Cohesiveness and motivation. There wasn’t much of that with his former team.

"I think guys enjoyed playing with me," Russell said, leaving open the possibility that some didn’t. "Now I'm going to make sure they do instead of not really taking it into consideration."

He even said everybody from the custodian at HSS to top executives welcomed him “with open arms” his first day in Brooklyn. That’s the kind of stuff he needs. It’s part of his second chance, yes, at 21-years-old.

From a business perspective-- and no disrespect to Brook Lopez because he WAS the franchise — but this can be the best thing that happened to the Nets in a while, especially with the direction they’re headed in ... and the young people they’re targeting to become fans.

With Jeremy Lin and his worldwide fan base and rising star Caris LeVert, the Nets may have the most marketable backcourt in the league.

Dare I say, a second chance for... ‘Brooklyn’s Backcourt’ trademark?

It’s obvious Yormark and the Nets marketeers need a star to build a younger fanbase. Enter Russell, the fashion plate who —and as we’ve said before— already knows how to Hollywood and now will learn how to Brooklyn.

See the video above with the Dyckman crowd swarming him after calling him “snitch” at the beginning of the game. That ‘ice in my veins’ swagger is the type of stuff that (most) NBA fans love. Take a look at who swarmed him after that Dyckman buzzer-beater. These were kids, teenagers.

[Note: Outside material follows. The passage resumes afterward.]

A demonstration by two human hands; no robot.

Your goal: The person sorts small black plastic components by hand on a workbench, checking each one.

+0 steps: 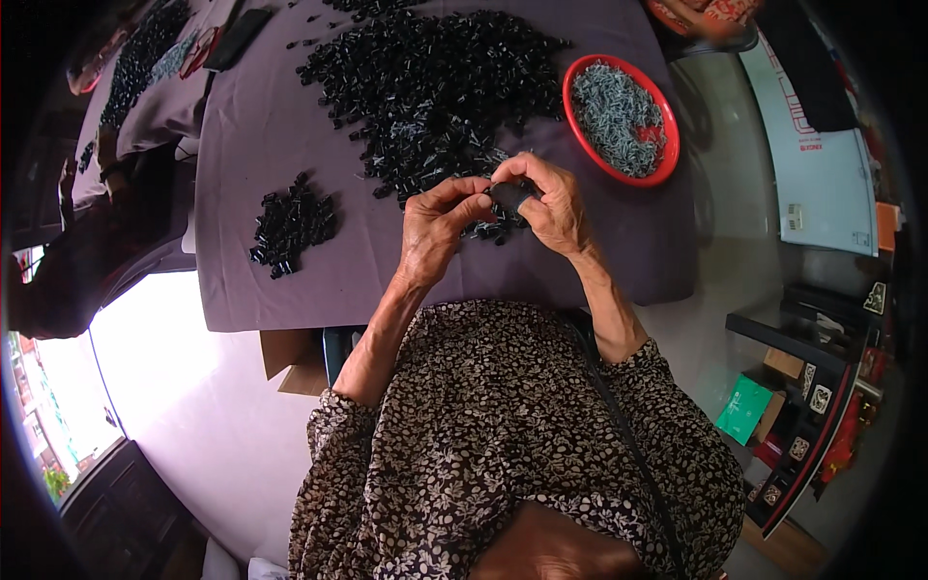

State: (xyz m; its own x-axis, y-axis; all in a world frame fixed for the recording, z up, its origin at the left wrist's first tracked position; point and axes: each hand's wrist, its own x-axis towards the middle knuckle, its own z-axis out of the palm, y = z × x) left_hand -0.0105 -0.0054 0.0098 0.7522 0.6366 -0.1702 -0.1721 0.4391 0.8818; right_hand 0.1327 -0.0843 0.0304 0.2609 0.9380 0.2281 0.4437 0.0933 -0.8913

Aside from all that, the most important thing is the value he brings on the court. Put in another way, the most important thing is the hope he gives the franchise and vice versa. Hope never dies, as Dmitry Razumov told Zach Lowe.

He can give the Nets what they need in many ways, and the Nets can give him what he needs to become a star in this league. He joins a team with a goal — a team that will be his for years to come - IF he wants it bad enough. The Nets culture is one where ‘team’ and ‘family’ can get mixed up.

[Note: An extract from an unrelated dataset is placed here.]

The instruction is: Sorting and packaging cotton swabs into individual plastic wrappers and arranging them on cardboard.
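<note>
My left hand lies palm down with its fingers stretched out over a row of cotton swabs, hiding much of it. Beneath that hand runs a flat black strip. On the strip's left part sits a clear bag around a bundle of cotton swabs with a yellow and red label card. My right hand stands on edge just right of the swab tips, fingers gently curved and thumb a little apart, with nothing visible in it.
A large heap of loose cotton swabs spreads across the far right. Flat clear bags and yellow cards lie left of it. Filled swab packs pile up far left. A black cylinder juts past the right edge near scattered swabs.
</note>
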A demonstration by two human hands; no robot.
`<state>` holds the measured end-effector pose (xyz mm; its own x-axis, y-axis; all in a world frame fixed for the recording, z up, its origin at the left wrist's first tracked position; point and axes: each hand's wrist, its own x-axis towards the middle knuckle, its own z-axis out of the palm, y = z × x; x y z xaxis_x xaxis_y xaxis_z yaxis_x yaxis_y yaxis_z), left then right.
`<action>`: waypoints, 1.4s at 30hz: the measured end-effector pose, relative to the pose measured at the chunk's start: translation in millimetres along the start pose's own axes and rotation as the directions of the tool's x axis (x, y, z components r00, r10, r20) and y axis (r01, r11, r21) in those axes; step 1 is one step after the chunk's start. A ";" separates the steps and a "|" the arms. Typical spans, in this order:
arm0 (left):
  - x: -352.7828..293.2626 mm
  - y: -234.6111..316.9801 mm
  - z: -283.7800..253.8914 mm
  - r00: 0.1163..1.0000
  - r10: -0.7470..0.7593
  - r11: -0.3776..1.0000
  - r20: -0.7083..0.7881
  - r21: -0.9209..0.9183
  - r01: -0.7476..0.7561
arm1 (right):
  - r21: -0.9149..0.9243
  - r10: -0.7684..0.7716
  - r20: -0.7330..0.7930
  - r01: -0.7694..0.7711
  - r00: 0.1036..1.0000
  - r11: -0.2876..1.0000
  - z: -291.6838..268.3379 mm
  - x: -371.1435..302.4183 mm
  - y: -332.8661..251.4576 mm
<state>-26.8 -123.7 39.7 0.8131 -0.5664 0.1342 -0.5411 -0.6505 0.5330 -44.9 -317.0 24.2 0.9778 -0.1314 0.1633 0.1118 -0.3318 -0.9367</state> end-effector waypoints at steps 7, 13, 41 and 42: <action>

Then President of ONEXIM Sports and Entertainment Irina Pavlova addressed the team at the end of the season at a team dinner in Chicago. As Lowe wrote, she knew her time with the Nets was coming to an end after seven years.

"In my seven years here," she said, "this is the first time it feels like a team, and not just 15 guys on a roster."

Her words mark what the guy she helped hire is trying to build here. Now hopefully, that same culture will envelop D’Angelo as the centerpiece. It’s the second chance that both sides need. Now it’s just a matter of how they make it work.